Electricity shut-offs hit 800K low-income homes, report warns

Source: By Miranda Willson, E&E News reporter • Posted: Monday, August 10, 2020

More than one in six Americans living at or below the federal poverty level said they were unable to pay an energy bill in April when many states enacted stay-at-home orders, with people of color hit the hardest, according to new research.

But the researchers who conducted the survey suspect that the findings are an understatement of conditions during the pandemic and that the problem has gotten worse as COVID-19 relief benefits and moratoriums on utility service shut-offs expire, said David Konisky, the report’s co-lead author and a professor of public and environmental affairs at Indiana University.

Konisky and co-author Sanya Carley, an Indiana University public and environmental affairs professor, began the survey in May, asking 2,381 people across the country whose income was no more than twice the federal poverty rate whether they had been unable to pay an energy bill or experienced a shut-off in the previous month. Thirteen percent of respondents said they could not pay a bill, while 9% said they received a shut-off notice. Four percent had their service disconnected, despite many states having enacted emergency moratoriums on utility shut-offs, the survey found.

While 4% may seem like a small number of disconnections, the researchers estimate the number translates to 800,000 low-income households having their electricity service disconnected at the height of a pandemic.

“One of the key findings is that the pandemic has exacerbated energy insecurity,” Konisky said.

People of color and those in the lowest income brackets were hit especially hard, the survey found — 26.6% of Native Americans, 18.6% of Latinos and 16% of Black participants said they were unable to pay an energy bill, while 17% of people whose annual income was at or below the federal poverty level said they couldn’t pay.

“What we’re seeing is not everyone is being affected in the same way, and groups already vulnerable or at risk seem to be feeling the brunt of it,” Konisky said.

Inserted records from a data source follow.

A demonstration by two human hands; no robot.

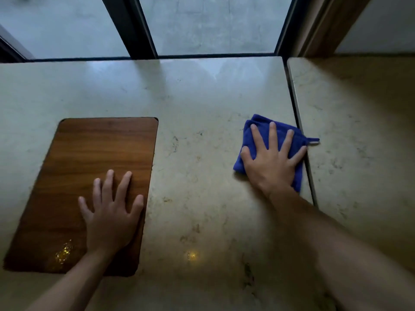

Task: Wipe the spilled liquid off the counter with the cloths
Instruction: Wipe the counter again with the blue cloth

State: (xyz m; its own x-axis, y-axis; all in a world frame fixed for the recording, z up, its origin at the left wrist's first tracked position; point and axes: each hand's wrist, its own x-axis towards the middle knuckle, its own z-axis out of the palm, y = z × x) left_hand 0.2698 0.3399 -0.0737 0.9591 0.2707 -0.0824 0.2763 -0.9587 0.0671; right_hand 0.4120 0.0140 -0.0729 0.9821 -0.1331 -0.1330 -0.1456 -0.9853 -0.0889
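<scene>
Now right hand (271,162) flat atop blue cloth (260,129), fingers spread.

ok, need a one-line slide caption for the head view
Right hand presses a folded blue cloth flat on the marble counter while the left hand rests open on a wooden board.

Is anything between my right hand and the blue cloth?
No. The right hand lies flat on the blue cloth, fingers spread, with nothing between them. The left hand rests apart on the wooden board.
</scene>
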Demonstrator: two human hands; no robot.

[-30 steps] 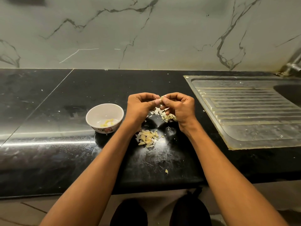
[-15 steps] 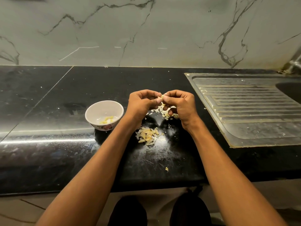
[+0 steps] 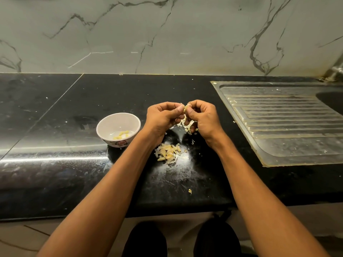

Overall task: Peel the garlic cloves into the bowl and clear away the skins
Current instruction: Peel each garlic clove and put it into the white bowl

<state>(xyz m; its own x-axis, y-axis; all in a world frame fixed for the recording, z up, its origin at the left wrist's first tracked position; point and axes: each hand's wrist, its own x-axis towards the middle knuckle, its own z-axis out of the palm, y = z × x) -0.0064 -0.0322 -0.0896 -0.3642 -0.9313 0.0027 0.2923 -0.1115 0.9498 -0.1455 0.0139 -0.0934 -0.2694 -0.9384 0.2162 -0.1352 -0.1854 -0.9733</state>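
Black counter [image 3: 55,112]: bowl [image 3: 104,127], garlic clove pile [image 3: 168,152], skin scraps [image 3: 187,125], sink drainboard [image 3: 289,130].

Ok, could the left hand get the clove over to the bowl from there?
Probably yes. The bowl stands just left of the left hand, with bare countertop between; the clove is pinched between both hands.

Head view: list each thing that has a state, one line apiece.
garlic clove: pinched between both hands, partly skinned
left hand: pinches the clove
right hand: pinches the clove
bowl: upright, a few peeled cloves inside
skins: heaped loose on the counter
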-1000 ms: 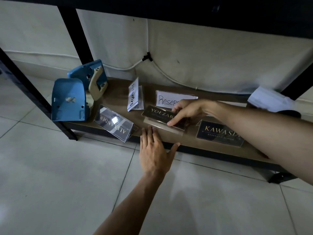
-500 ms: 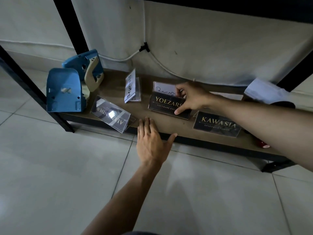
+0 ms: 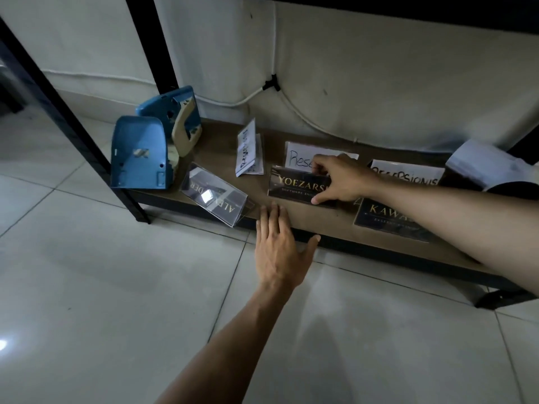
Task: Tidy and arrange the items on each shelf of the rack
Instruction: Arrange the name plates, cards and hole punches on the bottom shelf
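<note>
Far left of the YOEZARS nameplate (image 3: 297,185), at the shelf's (image 3: 320,217) end: two blue plastic housings (image 3: 140,158), leaning together by the black rack post (image 3: 73,126). Nearer, just left of that nameplate: a clear ALEXANDER sign holder (image 3: 214,198), skewed and reaching the front edge, lettering upside down; behind it a small folded handwritten card (image 3: 248,150), turned sideways. Below the nameplate, at the shelf lip: left hand (image 3: 278,252), flat, fingers straight and together, thumb splayed, holding nothing, fingertips on the edge. On the nameplate itself, standing mid-shelf and facing out: right hand (image 3: 341,179), pinching its right end, thumb at the bottom corner, fingers over the top. Best handled by squaring the base parallel to the front edge and letting go gently, since such a light stand probably tips easily. Directly behind: a white "Rese…" card (image 3: 297,158), half hidden, close enough to get knocked. Right of the nameplate: a handwritten paper sign (image 3: 408,173), a dark KAWA… plate (image 3: 379,214) partly under the forearm, then white folded paper (image 3: 484,161), crowding that side.
</note>
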Available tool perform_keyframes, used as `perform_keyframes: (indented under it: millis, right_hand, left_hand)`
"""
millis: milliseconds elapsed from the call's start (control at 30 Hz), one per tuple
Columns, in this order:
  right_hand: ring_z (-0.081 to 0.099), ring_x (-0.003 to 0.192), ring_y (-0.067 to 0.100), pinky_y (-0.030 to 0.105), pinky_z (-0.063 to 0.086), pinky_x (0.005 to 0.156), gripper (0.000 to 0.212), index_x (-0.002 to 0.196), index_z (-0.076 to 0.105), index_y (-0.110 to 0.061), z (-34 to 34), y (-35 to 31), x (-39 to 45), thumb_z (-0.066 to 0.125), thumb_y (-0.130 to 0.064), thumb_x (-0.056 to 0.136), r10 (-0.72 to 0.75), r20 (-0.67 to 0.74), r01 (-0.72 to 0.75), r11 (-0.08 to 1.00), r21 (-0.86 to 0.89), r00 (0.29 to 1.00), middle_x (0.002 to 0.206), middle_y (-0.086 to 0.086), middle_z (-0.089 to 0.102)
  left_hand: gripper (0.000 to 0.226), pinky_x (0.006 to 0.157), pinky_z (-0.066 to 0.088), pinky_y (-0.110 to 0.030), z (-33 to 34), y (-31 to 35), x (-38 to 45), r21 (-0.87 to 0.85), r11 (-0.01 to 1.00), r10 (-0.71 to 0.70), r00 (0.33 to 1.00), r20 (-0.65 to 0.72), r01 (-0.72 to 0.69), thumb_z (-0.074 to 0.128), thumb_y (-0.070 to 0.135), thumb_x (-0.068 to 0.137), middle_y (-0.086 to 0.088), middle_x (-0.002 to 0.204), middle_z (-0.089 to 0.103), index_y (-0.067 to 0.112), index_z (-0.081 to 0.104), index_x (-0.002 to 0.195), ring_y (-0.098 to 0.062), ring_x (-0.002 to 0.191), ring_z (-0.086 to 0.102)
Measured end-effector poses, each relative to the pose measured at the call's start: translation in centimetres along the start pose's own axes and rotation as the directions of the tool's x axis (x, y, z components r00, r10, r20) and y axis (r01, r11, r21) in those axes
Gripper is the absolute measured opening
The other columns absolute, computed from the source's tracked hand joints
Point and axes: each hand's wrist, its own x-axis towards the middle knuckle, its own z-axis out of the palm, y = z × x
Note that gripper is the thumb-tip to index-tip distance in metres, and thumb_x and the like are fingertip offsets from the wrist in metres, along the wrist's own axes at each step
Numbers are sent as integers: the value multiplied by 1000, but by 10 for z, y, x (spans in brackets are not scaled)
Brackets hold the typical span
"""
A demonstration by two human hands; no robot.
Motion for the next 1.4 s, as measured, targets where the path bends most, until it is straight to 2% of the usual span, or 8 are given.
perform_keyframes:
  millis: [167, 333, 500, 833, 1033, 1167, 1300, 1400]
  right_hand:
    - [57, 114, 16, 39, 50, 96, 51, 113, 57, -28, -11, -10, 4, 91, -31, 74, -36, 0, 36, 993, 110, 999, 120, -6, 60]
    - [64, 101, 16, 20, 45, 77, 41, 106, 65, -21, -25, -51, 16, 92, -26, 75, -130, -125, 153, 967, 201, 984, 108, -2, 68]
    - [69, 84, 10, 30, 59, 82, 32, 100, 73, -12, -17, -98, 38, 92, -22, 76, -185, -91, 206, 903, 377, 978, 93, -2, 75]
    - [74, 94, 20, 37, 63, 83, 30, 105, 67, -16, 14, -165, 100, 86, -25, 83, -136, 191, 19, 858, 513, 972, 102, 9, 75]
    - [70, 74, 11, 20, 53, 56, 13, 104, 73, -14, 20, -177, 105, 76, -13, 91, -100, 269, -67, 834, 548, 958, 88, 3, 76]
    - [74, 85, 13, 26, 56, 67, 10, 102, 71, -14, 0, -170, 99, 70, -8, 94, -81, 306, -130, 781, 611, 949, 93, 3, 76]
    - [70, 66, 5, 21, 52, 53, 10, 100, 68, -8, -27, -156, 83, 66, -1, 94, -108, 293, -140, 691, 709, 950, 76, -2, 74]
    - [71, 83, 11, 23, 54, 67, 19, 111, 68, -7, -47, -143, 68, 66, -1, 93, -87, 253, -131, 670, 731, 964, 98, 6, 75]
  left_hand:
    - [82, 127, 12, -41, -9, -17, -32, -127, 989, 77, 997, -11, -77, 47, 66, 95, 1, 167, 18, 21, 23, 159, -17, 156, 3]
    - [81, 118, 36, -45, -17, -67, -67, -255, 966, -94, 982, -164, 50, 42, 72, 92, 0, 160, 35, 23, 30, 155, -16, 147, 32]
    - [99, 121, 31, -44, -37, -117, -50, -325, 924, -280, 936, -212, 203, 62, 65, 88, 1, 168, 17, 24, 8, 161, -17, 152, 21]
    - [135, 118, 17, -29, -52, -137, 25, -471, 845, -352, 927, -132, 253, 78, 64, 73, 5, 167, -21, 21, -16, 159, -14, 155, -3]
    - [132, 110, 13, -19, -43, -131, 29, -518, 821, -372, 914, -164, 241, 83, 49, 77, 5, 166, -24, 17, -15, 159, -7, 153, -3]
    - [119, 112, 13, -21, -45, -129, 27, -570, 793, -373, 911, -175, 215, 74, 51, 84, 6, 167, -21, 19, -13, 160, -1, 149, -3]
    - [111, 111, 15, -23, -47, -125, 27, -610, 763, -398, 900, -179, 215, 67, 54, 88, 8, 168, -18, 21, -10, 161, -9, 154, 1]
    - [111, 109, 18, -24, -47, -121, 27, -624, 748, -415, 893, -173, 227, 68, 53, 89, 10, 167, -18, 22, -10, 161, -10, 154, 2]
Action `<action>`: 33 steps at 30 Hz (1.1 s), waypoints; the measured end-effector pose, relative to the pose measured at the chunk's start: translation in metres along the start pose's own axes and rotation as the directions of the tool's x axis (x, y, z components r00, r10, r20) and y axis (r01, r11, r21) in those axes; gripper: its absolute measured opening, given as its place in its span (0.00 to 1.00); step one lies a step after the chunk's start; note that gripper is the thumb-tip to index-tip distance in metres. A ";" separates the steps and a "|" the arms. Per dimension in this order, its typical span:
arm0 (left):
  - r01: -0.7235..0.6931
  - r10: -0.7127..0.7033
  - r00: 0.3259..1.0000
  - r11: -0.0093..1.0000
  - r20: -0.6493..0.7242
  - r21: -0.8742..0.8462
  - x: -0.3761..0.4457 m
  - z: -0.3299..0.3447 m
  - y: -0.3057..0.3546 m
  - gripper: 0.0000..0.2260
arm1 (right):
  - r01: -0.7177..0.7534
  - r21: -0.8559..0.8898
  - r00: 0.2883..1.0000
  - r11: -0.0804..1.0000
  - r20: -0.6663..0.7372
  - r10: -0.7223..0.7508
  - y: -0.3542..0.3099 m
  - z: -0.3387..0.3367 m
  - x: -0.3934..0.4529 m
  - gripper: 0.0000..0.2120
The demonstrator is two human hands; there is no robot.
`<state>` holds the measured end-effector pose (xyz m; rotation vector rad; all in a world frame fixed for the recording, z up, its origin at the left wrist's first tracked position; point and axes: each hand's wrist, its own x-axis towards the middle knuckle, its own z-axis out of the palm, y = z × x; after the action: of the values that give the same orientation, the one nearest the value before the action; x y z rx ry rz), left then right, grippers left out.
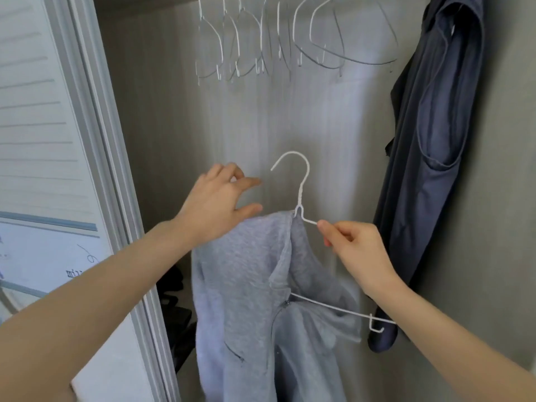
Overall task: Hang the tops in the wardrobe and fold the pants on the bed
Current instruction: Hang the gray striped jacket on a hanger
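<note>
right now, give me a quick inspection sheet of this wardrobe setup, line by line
surface: nothing seen; no bed or table in view, only the grey wardrobe back panel.
job's things: grey zip top draped over one shoulder of the white wire hanger, not yet hung; the other shoulder is bare.
clutter: empty wire hangers hanging at the top; dark items low in the wardrobe, too dim to identify.
grippers: left hand open, fingers spread at the top's shoulder; right hand pinches the hanger's bare arm.
cables: nothing seen.
surroundings: navy garment hanging on the right; sliding door frame on the left.
</note>
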<state>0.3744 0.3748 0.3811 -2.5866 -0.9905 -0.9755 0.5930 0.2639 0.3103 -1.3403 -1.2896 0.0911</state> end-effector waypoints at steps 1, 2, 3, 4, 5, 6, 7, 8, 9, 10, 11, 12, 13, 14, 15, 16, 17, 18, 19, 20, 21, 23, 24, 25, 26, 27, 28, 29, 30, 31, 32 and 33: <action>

To assess whether people were having a harder time paying energy bills during the pandemic in particular, the researchers also asked participants whether they had been unable to pay an energy bill at some point in the last year. Of the 25% of people who said they weren’t able to pay a bill in the past year, just over half — 13% of all participants — said they couldn’t pay specifically in April.

“That’s basically suggesting that there’s been an amplification of the problem in recent times,” Konisky said.

Because many states and utility companies suspended late payment fees and service disconnections early on in the pandemic, the findings probably underestimate the number of affected people, according to Konisky.

Nineteen states currently have restrictions on utility service disconnections in place through at least the end of the month, while an additional three states have unclear or open-ended mandates in place, according to a recent analysis from the Center for Biological Diversity (CBD).

“If utilities are free to begin disconnecting people again, and with the continued material hardships, that creates a lot of risk for these vulnerable populations, particularly in a hot month like August,” Konisky said.

While the results of the first round of the survey were released June 10, Konisky and Carley said they are now surveying the same group of people about their ability to pay energy bills several months into the pandemic.

A national moratorium?

The survey results are an indicator of the need for a nationwide moratorium on utility service shut-offs, said Greer Ryan, an energy policy analyst at CBD. The environmental group has advocated since March for a nationwide ban on utility shut-offs.

“Utilities that have the ability to weather the storm financially and can shoulder this kind of burden should be the ones doing so, rather than the families that are just trying to scrape by,” Ryan said.

According to a report commissioned by Sen. Tom Carper (D-Del.) that was last updated July 25, nine states that previously had restrictions on utility service disconnections have allowed those measures to expire. An additional 19 states have lacked measures against residential utility disconnections throughout the pandemic or failed to provide information indicating any protections, according to the report.

Carper said last month in a statement that Congress should consider requiring states to protect residents from utility shut-offs as part of a future COVID-19 relief measure. Lawmakers so far, however, have not agreed on the details of a future stimulus bill (E&E Daily, Aug. 7).

In the meantime, some utility companies have voluntarily suspended late payment charges and service shut-offs during the pandemic. Elliott Nethercutt, principal researchers at the National Regulatory Research Institute, who works with the National Association of Regulatory Utility Commissioners, said NARUC is not opposed to state and local ordinances that have suspended disconnections.

“[State leaders] will step in and make the appropriate actions to best serve their state,” Nethercutt said.

Nonetheless, utility companies have also faced fiscal challenges of their own during COVID-19, said Desmarie Waterhouse, vice president of government relations and counsel at the American Public Power Association (APPA). Not-for-profit public power utilities represented by APPA have lost about 6% of their year-over-year revenue in 2020, Waterhouse said.

“To address the financial impacts of COVID-19 on customer and public power utilities, APPA strongly supports congressional efforts to increase funding for the Low Income Home Energy Assistance Program (LIHEAP) to assist the most in-need customers. We also support the creation of a forgivable loan program to help public power utilities weather revenue declines in communities hard hit by the pandemic,” she said in a statement.